_Aim of the task_. Starting at the line that contains "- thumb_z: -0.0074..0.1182", copy every line to the end of the material below exactly, and omit the pictures.

_Supplied data_.
▼▼▼
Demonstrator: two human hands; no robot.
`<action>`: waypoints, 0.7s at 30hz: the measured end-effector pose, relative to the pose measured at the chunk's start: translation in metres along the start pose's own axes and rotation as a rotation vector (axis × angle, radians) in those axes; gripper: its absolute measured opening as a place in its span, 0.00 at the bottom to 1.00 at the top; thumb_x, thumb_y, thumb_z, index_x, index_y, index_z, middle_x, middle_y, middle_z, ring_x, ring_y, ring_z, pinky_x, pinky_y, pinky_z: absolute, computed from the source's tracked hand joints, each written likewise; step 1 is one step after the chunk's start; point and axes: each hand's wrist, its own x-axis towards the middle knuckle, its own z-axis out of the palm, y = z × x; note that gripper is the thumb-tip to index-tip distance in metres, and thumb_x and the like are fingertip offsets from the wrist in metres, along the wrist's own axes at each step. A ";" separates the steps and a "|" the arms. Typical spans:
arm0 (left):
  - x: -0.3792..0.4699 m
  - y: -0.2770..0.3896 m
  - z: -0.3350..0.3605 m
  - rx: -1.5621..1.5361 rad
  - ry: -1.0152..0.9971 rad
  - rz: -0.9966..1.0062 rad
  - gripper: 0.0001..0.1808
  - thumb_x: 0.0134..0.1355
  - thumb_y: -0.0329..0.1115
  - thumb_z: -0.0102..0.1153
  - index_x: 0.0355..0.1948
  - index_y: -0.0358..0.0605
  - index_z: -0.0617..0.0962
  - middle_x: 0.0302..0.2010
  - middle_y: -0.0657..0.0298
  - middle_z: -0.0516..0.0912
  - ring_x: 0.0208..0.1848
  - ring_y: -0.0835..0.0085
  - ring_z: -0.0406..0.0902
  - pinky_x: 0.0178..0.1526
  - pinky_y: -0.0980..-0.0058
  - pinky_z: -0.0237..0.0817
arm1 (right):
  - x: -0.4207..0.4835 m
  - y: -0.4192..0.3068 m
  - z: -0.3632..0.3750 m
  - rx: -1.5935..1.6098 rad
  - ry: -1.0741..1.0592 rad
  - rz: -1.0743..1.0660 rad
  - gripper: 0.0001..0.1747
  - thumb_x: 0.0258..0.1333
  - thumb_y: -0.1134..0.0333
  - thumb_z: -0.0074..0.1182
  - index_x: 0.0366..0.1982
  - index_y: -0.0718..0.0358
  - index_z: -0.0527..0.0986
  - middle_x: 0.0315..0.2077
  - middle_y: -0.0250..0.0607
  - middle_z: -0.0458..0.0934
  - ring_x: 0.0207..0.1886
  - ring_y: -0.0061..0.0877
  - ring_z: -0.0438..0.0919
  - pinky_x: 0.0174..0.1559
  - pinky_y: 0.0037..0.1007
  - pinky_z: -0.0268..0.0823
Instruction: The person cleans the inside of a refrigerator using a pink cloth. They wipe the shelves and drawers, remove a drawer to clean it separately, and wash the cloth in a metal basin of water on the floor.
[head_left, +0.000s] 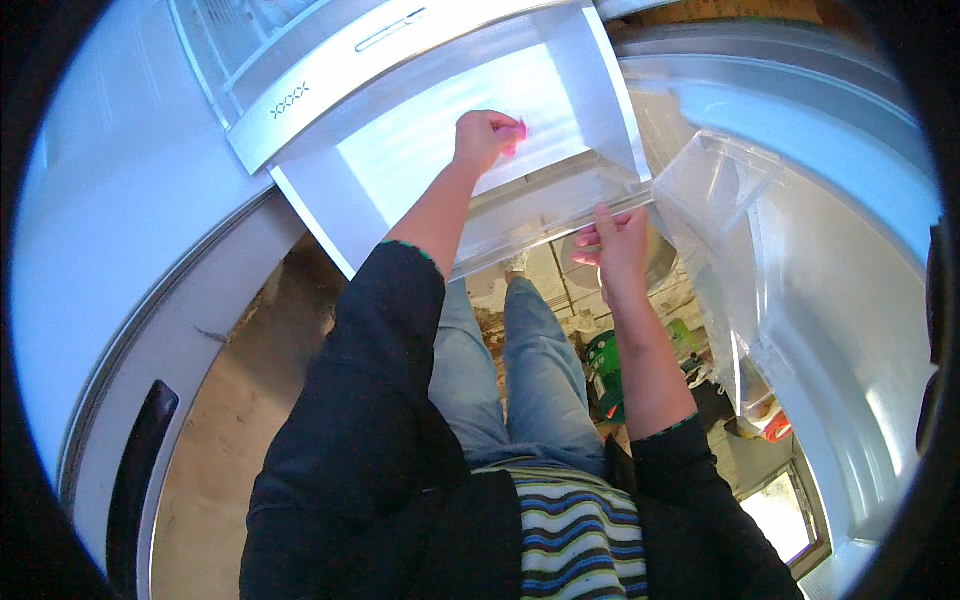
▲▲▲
_Your response_.
  - thumb_z: -0.0074..0.1182
  - index_x: 0.0366..0.1982
  - index_y: -0.0718..0.0358
  - index_z: -0.0527..0.0986
  - middle_x: 0.0315..0.2077
  - middle_y: -0.0250..0.0607
  - middle_z: -0.0458..0.0934
  - ring_x: 0.0207..0.1886
  - ring_y: -0.0061..0.0877
  - ring_z: -0.0438..0.0919
  - pinky_x: 0.0174..0.1559
  - pinky_y: 0.0037..0.1007
  - pinky_z: -0.0268..0.0823
Instruction: The person cleans the inside of a refrigerator using a pink cloth. They wipe the shelves and drawers, remove a drawer to clean it separately, and wash the cloth in a metal basin of water on the floor.
[head_left, +0.000s] 

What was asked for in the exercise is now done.